Yeah, kick 'em good.

Deep inside the forest of signs, though, you'll find a building that against the towering backdrop of signposts looks a lot smaller than it actually is inside.  Trust me, you do not want to miss what's inside.  For one thing, they have coffee.  Real coffee, made from grounds and brewed in something other than a tin percolator.  They also have maps and other awesome stuff to hand out--I walked out with a whole stack of stuff I never looked at again, plus a useful map that I looked at once or twice.

Now, hey, all you who're sneering at the word "map" and all the quaint mental images it summons, you just keep in mind that your sparkly GPS won't work most of the places up in the Yukon.  That, and if you're using your cell phone for GPS like I do, your carrier will likely charge you an arm for the first few hours of data usage and a leg for the next few.

Bottom line: if you're going to drive the Yukon, learn to fold paper maps.  You'll be oh, so glad you did.  Yes, I know that for the most part the Al-Can is the only road available.  Yes, I agree that for most of the stretch, if you somehow manage to lose the Al-Can, you probably don't deserve to be driving it.  There are, however, trip planning questions above and beyond "do I turn left here?" that only a map can answer.  Use it.  Love it. Fold it right. 

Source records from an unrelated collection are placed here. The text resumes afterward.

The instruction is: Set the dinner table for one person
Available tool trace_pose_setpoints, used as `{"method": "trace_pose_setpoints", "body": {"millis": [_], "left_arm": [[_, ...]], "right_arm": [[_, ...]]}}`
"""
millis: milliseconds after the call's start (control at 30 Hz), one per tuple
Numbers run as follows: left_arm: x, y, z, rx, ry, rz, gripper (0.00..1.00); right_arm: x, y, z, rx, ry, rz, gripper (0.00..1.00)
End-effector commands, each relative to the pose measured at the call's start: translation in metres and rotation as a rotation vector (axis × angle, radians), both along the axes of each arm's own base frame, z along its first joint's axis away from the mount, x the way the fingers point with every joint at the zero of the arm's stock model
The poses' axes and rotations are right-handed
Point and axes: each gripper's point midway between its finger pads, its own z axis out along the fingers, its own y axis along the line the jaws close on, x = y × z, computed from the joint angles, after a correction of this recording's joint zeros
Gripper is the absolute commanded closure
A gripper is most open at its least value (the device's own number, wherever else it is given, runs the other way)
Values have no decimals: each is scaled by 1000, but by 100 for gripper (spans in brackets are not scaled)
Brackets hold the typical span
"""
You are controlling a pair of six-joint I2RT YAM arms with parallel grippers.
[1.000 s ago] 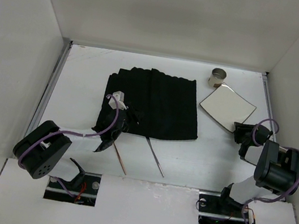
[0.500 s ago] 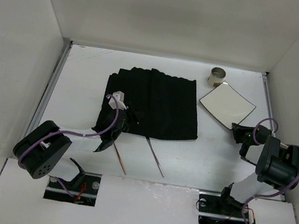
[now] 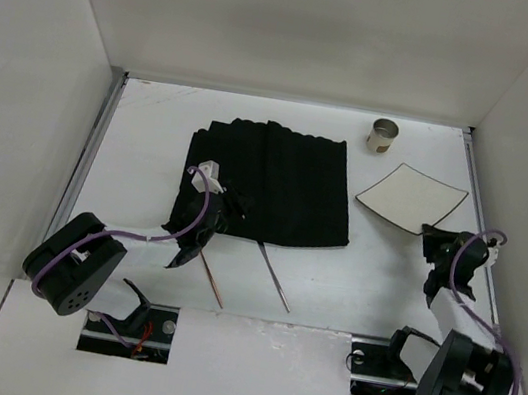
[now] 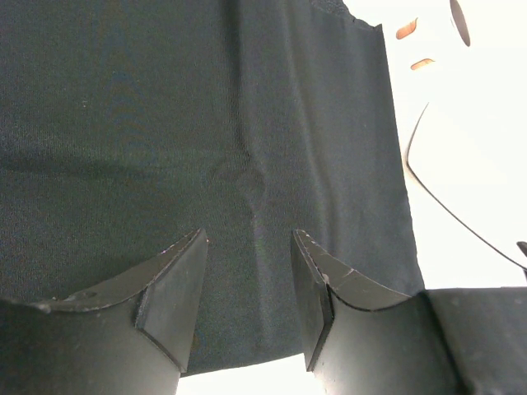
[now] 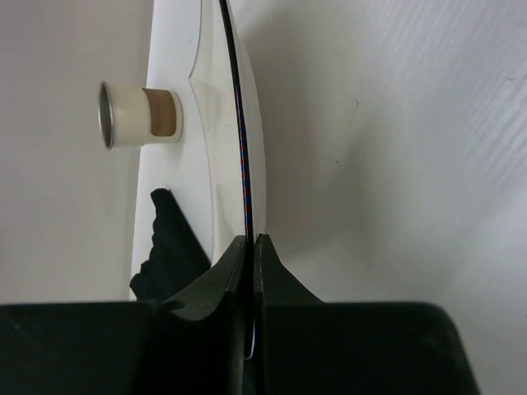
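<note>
The right gripper (image 5: 249, 240) has just pinched shut on the near rim of the square plate (image 3: 412, 197), which has slid and turned slightly toward 3 o'clock. I judge the plate is now in hand for carrying to the black mat (image 3: 271, 184). The left gripper (image 4: 247, 239) hangs unchanged, jaws apart, over the mat's 7 o'clock corner. The dinner table (image 3: 154, 128) lies under it all, matte white and flat, with thin metal rails down both sides.
</note>
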Motion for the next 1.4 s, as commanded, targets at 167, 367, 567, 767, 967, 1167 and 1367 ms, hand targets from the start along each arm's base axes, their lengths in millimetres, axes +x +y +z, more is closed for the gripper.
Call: {"method": "trace_pose_setpoints", "body": {"millis": [167, 367, 567, 767, 967, 1167, 1367], "left_arm": [[10, 11, 17, -33, -67, 42, 57], [16, 32, 17, -39, -62, 103, 58], [19, 48, 12, -55, -45, 154, 58], [22, 50, 11, -59, -39, 162, 58], [24, 61, 9, -70, -29, 196, 58], [25, 80, 8, -86, -28, 254, 58], [23, 95, 5, -100, -19, 295, 58]], "right_arm": [[-11, 14, 116, -132, -239, 39, 97], [-20, 61, 177, -132, -371, 193, 98], [-39, 97, 224, -124, -493, 284, 98], [-45, 125, 254, -103, -556, 362, 98], [-28, 187, 261, -32, -580, 531, 97], [5, 260, 251, 69, -598, 678, 97], [44, 304, 233, 107, -619, 697, 97]]}}
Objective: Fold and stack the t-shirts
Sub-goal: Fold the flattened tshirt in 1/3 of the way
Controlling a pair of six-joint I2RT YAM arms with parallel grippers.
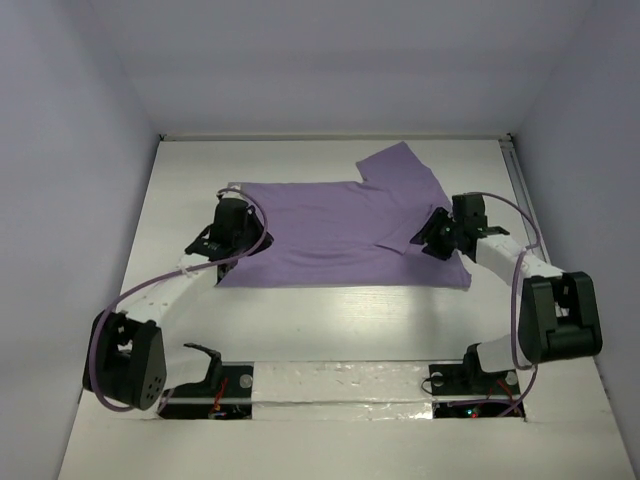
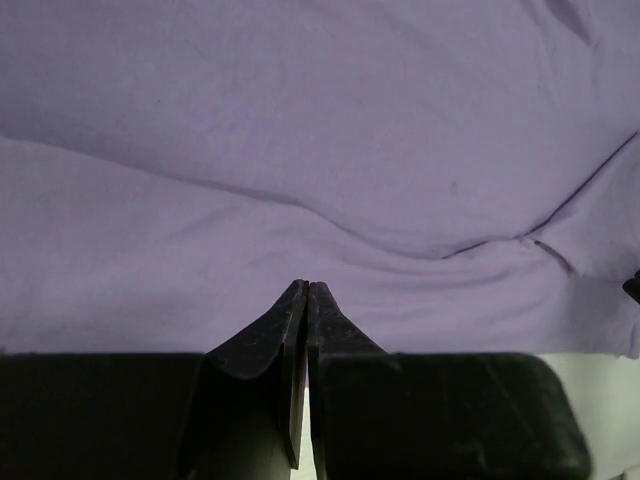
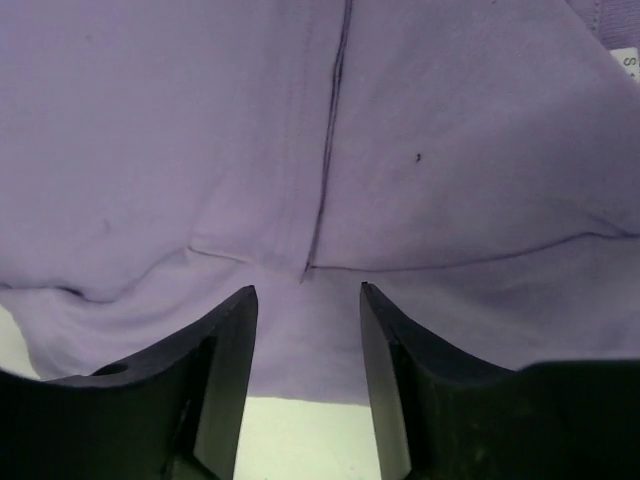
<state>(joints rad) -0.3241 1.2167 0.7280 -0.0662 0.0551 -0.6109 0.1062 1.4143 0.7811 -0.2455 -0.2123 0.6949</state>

Maps and coffee aren't all that the Northern Lights Space and Science Centre have to offer, by the way  (yes, it's correctly spelled Centre in Canadian).  They have an entire display built around the Aurora Borealis, another regarding the construction of the highway, and yet another that clearly lays out why that road was considered important back in WWII days.  I could've spent weeks in that centre, nerd superior that I am.  If you're at all curious about history, geography, or geophysics, you'll like it too, I promise.

All this, sprung up from one Private Carl K. Lindley's homesickness while injured.  Who could've known?